Overriding predicate selectivities at the statement level

You can override the default selectivity estimates that Db2 uses to select access paths for SQL statements.

Before you begin

Begin program-specific programming interface information.The following prerequisites are met:
  • Prepare to manage access paths.
  • You have one of the following authorities:
    • SQLADM
    • SYSOPR
    • SYSCTRL
    • SYSADM
  • Instances of the following user tables exist under your schema, or under a separate schema for input tables:
    • DSN_USERQUERY_TABLE
    • DSN_PREDICAT_TABLE
    • DSN_PREDICATE_SELECTIVITY
    For more information about using tables under a separate schema, see Creating input EXPLAIN tables under a separate schema. You can find sample CREATE statements for the tables and associated indexes in members DSNTESC and DSNTESH of the prefix.SDSNSAMP library.
  • The package that contains the statement was created by a BIND PACKAGE statement. Statement-level methods for influencing access paths are not supported for statements in packages that are created by other statements, such as CREATE FUNCTION, CREATE TRIGGER, and CREATE PROCEDURE statements.

About this task

Db2 cannot estimate filter factors for certain types of predicates. It must rely on inaccurate estimates or even default filter factors to select access paths for statements that use such predicates. Examples include predicates that involve the following items, among others:

  • Host variables
  • Parameter markers
  • Expressions
  • Table self-joins
  • Subqueries

However, you can override these default filter factors for certain predicates by creating selectivity overrides. Each predicate selectivity override describes the selectivity of a particular predicate in a particular SQL statement. When a statement contains more than one predicate, you can create separate selectivity overrides for each predicate in the statement.

A statement that is issued many times might have different filtering characteristics at different times. A predicate that filters many rows with one literal value might filter far fewer rows when the literal value is different. Therefore, a single set of overrides for a statement might not adequately describe the filtering of the predicates across all executions. So, you can create more than one set of overrides for each statement. Each set of overrides is a selectivity instance. Each selectivity instance has a weight value. The weight value represents the percentage of executions of the statement in which you expect that the predicates to have the selectivities of that instance.

The set of all selectivity instances for a single statement is called the selectivity profile of the statement. The selectivity profile describes the selectivities of the predicates in the SQL statement, over all instances of the statement. However, the set of overrides for a particular statement does not need to completely describe the selectivity of every predicate for every instance of the statement. It is best to create overrides only when default selectivities for particular predicates result in inefficient access paths and a correction is needed. By creating overrides only when they are needed, you can also minimize the chances that unneeded overrides can become stale and cause performance regressions. Like data statistics, selectivity overrides can also become stale over time as the data changes.

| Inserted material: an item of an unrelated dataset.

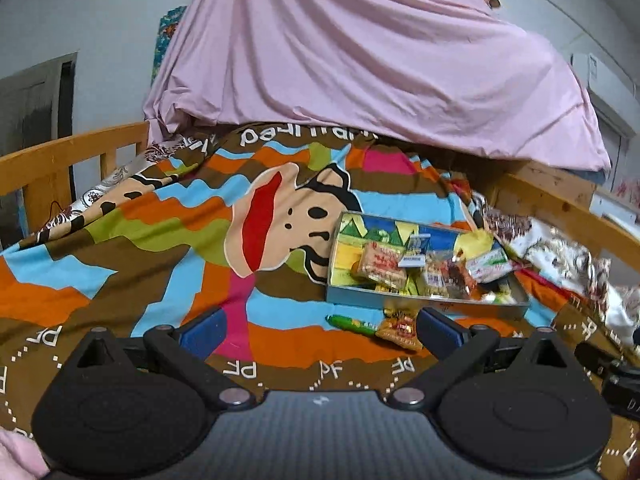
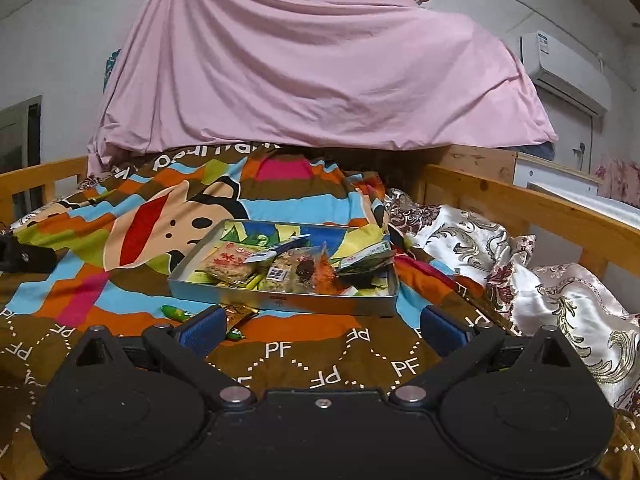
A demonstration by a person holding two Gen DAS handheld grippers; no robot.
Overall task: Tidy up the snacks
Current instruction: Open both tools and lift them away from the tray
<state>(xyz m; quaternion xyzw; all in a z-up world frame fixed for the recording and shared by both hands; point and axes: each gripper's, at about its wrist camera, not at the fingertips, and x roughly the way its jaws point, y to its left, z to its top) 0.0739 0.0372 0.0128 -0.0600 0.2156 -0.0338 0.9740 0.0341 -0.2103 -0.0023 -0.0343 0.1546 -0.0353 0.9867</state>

Restriction: Start of changeDo not override predicate selectivity for access paths that use predicate push-down. Db2 issues SQLCODE +395 for such cases. The following PLAN_TABLE values usually indicate predicate pushdown cases:
  • ACCESSTYPE='O'
  • TABLE_TYPE='W'
  • METHOD=1
End of change

Procedure

To create statement-level selectivity overrides:

  1. Populate DSN_PREDICAT_TABLE and DSN_PREDICATE_SELECTIVITY tables with values for the predicate selectivity that you want to enforce.
    You can use either the tables that are qualified by your schema, or create more instances under a different schema. When you issue the BIND QUERY command, you can specify the input table schema to be used. By creating the extra tables, you can simplify the process of ensuring that only the needed rows are present in the input tables.
    To populate the input tables:
    1. Capture EXPLAIN information.
      DSN_PREDICAT_TABLE and DSN_PREDICATE_SELECTIVITY are populated with model rows that you can use to create selectivity overrides.
    2. Optional: Select the relevant rows from the EXPLAIN output and insert them into tables of a separate schema.
      You can specify this schema value later when you issue the BIND QUERY command.
    3. Modify the DSN_PREDICATE_SELECTIVITY table to contain the details of the override.
      You can create a single or multiple selectivity instances for a predicate. You can create single instances by modifying the following values in the existing rows of the table. If you want to create multiple selectivity instances, you must insert new rows for the additional instances:
      INSTANCE
      Specify a value greater than 0 to identify the selectivity instance. Each instance can contain multiple predicates, but you cannot duplicate the same predicate within a single instance. By using the same value in several rows, you can group related predicates. You do not have to override every predicate for a statement. Similarly, when multiple instances exist, they can contain different numbers of rows. One instance might define overrides for several predicates, while another instance might override only a single important predicate.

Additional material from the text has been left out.